Then she darted forward, and took Mr. Raby’s arm, with a scarlet face, and a piteous deprecating glance shot back at the sagacious personage she had defied.
Dr. Amboyne proceeded instantly to put himself in this young lady’s place, and so divine what was the matter. The familiar process soon brought a knowing smile to his sly lip.
They entered the church, and went straight to the forge.
Raby stood with folded arms, and contemplated the various acts of sacrilege with a silent distress that was really touching.
Amboyne took more interest in the traces of the combat. “Ah!” said he, “this is where he threw the hot coals in their faces—he has told me all about it. And look at this pool of blood on the floor! Here he felled one of them with his shovel. What is this? traces of blood leading up to this chest!”

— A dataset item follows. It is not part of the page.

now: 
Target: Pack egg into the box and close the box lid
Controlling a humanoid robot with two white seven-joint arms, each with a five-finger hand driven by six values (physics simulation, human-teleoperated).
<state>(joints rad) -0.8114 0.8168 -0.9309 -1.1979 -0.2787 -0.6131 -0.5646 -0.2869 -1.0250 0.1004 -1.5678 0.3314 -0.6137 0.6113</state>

He opened the chest, and found plain proofs inside that the wounded man had hid himself in it for some time. He pointed this out to Raby; and gave it as his opinion that the man’s confederates had come back for him, and carried him away. “These fellows are very true to one another. I have often admired them for that.”
Raby examined the blood-stained interior of the chest, and could not help agreeing with the sagacious doctor.
“Yes,” said he, sadly; “if we had been sharp, we might have caught the blackguard. But I was in a hurry to leave the scene of sacrilege. Look here; the tomb of a good knight defiled into an oven, and the pews mutilated—and all for the base uses of trade.” And in this strain he continued for a long time so eloquently that, at last, he roused Grace Carden’s ire.
“Mr. Raby,” said she, firmly, “please add to those base uses one more. One dismal night, two poor creatures, a man and a woman, lost their way in the snow; and, after many a hard struggle, the cold and the snow overpowered them, and death was upon them. But, just at her last gasp, the girl saw a light, and heard the tinkling of a hammer. She tottered toward it; and it was a church. She just managed to strike the door with her benumbed hands, and then fell insensible. When she came to herself, gentle hands had laid her before two glorious fires in that cold tomb there. Then the same gentle hands gave her food and wine, and words of comfort, and did everything for her that brave men do for poor weak suffering women. Yes, sir, it was my life he saved, and Mr. Coventry’s too; and I can’t bear to hear a word against him, especially while I stand looking at his poor forge, and his grates, that you abuse; but I adore them, and bless them; and so would you, if they had saved your life, as they did mine. You don’t love me one bit; and it is very cruel.”
Raby stood astonished and silent. At last he said, in a very altered tone, quite mild and deprecating, “Why did you not tell me this before?”
“Because he made us promise not. Would you have had me betray my benefactor?”